What you are asked to do ->
Go to the line containing "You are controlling" and return it and each line after it exactly, through the end of the data below, and nothing more.

******

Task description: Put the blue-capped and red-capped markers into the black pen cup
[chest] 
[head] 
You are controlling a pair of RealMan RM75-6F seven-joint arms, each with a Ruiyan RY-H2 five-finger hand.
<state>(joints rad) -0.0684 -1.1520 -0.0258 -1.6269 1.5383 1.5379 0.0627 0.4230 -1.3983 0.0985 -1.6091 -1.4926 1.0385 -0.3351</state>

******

Response below ->
You are controlling a pair of RealMan RM75-6F seven-joint arms, each with a Ruiyan RY-H2 five-finger hand.
<state>(joints rad) -0.0684 -1.1520 -0.0258 -1.6269 1.5383 1.5379 0.0627 0.4230 -1.3983 0.0985 -1.6091 -1.4926 1.0385 -0.3351</state>

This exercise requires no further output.